**Your objective:** Go through the data below and return each line where the string "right" appears.

**Dataset extract:**
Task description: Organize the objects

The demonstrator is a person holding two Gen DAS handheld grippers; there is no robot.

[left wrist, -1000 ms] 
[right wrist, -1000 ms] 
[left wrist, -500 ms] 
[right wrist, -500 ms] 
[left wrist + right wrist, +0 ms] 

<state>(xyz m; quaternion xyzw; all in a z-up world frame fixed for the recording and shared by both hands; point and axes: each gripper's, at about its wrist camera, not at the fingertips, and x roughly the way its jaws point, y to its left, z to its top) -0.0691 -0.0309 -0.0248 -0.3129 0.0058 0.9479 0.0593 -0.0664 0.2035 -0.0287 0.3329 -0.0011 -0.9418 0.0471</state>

**Task output:**
[right wrist, -1000 ms] 
[right wrist, -500 ms] 
[left wrist + right wrist, +0 ms] 

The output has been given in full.